> _ASSIGNMENT_: Please copy every line of the data in which the string "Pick" appears.

================================

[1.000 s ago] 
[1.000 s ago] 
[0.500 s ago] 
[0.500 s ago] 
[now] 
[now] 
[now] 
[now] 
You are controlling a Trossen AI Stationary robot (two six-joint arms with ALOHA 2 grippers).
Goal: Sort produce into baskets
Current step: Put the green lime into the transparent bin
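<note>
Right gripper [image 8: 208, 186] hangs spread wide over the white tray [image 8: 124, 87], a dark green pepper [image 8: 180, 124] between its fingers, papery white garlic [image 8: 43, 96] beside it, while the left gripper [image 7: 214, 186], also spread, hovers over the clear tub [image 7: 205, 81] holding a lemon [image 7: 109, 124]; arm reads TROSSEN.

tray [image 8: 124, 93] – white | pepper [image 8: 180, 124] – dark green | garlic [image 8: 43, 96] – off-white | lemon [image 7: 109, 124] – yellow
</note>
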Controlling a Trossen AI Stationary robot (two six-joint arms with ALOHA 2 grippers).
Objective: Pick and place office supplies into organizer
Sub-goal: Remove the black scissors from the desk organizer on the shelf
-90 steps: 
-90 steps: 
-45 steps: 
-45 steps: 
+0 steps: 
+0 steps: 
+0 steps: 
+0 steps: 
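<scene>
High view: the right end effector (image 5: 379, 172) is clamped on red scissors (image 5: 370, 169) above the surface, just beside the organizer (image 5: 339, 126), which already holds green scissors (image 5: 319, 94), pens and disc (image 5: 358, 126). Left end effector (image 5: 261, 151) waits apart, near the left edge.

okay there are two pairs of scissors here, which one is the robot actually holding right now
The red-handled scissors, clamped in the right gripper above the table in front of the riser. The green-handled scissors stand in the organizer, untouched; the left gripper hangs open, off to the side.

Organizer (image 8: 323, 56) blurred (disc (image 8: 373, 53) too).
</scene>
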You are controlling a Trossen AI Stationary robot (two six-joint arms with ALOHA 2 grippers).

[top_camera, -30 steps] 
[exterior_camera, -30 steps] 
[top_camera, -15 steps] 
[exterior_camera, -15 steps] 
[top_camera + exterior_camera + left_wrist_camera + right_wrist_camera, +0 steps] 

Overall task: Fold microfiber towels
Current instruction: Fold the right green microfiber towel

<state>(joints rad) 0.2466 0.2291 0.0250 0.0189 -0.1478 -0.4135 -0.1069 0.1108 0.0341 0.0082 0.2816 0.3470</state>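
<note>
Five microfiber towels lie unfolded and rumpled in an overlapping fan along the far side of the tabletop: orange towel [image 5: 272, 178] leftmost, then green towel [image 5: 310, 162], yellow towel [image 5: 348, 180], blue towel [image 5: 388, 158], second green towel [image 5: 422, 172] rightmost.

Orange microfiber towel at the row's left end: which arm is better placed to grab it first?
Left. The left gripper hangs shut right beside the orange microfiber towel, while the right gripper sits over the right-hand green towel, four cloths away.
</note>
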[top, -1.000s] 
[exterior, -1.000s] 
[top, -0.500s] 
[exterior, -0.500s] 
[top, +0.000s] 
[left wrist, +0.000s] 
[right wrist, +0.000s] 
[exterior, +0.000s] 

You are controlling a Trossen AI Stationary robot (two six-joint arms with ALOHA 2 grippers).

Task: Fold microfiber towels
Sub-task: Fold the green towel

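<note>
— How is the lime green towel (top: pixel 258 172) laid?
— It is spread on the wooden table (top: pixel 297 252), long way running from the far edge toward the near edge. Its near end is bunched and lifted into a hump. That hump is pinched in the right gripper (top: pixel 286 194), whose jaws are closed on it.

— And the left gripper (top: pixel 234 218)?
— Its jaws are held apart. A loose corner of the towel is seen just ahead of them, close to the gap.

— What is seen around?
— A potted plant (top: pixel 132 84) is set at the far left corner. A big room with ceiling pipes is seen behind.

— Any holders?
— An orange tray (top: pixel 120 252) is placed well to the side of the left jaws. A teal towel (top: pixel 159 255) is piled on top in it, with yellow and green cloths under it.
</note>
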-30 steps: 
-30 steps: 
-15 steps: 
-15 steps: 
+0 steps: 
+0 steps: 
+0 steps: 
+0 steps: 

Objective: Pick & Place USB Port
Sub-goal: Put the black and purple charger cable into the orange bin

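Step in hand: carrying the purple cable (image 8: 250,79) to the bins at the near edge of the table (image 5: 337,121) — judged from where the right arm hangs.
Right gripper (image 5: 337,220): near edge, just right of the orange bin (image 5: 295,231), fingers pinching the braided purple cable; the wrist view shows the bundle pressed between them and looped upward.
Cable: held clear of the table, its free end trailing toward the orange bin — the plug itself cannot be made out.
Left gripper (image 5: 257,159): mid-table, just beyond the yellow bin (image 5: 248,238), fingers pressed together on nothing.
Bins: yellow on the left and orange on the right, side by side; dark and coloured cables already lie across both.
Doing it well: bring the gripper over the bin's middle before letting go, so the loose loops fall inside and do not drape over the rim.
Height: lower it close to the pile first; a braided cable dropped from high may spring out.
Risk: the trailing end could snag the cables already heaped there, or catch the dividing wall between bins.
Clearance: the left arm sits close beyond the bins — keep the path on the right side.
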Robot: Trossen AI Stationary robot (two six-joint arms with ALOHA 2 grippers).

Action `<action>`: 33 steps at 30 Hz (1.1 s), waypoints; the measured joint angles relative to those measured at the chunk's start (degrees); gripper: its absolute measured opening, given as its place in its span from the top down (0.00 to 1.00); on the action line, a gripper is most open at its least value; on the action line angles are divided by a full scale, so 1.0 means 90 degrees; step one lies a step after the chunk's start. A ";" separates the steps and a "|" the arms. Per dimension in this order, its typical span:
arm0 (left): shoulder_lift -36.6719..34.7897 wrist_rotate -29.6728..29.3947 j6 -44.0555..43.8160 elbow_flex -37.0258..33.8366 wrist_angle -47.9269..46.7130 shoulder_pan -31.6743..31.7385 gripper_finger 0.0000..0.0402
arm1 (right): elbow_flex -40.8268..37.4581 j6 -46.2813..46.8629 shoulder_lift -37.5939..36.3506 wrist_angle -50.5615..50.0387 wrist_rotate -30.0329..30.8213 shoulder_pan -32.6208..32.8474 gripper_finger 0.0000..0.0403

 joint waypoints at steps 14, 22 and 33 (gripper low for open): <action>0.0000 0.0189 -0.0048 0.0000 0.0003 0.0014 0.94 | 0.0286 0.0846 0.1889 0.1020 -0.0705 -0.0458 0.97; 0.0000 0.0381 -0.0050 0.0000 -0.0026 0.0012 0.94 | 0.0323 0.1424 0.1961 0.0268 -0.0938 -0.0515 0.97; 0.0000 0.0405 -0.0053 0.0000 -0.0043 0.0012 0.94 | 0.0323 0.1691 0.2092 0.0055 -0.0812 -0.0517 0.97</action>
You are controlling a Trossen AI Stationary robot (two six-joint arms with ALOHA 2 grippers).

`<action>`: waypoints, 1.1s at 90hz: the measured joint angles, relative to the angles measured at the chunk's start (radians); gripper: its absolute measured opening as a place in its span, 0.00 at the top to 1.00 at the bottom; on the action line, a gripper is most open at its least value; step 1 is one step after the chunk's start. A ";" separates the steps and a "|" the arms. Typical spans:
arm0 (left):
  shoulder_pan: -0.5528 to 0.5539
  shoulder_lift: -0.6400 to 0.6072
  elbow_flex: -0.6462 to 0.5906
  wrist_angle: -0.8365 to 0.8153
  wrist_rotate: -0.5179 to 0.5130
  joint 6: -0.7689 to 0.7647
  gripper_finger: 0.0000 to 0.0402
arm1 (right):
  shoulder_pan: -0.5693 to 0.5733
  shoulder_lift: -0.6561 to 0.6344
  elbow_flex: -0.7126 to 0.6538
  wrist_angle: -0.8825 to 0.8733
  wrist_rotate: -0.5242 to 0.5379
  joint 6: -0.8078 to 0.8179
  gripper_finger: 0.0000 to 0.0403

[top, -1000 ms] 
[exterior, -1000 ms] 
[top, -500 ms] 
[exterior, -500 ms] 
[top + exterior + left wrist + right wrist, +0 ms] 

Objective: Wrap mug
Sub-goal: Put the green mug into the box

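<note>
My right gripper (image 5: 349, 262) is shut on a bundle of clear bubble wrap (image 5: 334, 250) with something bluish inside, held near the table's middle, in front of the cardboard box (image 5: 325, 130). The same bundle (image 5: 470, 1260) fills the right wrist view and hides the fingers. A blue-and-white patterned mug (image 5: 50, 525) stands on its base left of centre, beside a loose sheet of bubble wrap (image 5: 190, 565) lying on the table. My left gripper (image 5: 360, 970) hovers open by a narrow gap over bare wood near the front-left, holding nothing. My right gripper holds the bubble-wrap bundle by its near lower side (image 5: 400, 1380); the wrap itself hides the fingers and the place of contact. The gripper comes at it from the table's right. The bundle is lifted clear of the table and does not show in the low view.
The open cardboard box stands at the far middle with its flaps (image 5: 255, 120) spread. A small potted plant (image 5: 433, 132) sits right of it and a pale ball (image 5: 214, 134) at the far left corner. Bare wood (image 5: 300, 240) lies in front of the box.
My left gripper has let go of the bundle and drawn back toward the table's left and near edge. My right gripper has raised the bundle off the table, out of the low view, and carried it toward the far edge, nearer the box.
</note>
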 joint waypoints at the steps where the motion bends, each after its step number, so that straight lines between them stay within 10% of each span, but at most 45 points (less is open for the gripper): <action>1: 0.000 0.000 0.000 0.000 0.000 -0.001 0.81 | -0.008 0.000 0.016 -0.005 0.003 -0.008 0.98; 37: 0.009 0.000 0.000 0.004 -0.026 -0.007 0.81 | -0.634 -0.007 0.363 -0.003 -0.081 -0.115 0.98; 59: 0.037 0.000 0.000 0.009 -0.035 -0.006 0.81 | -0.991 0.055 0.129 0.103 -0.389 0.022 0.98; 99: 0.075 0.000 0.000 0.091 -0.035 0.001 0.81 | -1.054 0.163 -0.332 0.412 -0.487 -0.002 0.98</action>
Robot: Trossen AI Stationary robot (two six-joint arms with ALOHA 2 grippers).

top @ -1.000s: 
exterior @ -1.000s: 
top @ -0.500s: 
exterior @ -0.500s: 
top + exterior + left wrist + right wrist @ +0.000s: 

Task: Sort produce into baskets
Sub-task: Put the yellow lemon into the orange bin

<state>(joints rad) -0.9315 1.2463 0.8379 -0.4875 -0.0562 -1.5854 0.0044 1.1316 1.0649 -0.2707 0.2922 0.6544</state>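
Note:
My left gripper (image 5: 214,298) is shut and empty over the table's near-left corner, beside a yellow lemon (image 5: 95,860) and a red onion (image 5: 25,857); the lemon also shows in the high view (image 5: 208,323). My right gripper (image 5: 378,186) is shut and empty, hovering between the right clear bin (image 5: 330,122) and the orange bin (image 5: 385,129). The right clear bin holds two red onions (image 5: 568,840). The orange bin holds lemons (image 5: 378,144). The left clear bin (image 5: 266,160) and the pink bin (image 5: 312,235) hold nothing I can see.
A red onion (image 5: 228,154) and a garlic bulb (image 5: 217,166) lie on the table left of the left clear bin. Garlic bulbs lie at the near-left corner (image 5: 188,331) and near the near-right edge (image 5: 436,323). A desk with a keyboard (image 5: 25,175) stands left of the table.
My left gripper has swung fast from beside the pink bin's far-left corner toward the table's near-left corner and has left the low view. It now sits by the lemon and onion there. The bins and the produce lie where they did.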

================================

> _COMPLETED EXERCISE_:
Objective: Pick and place office supplies into organizer
Objective: Pick & Place USB Port

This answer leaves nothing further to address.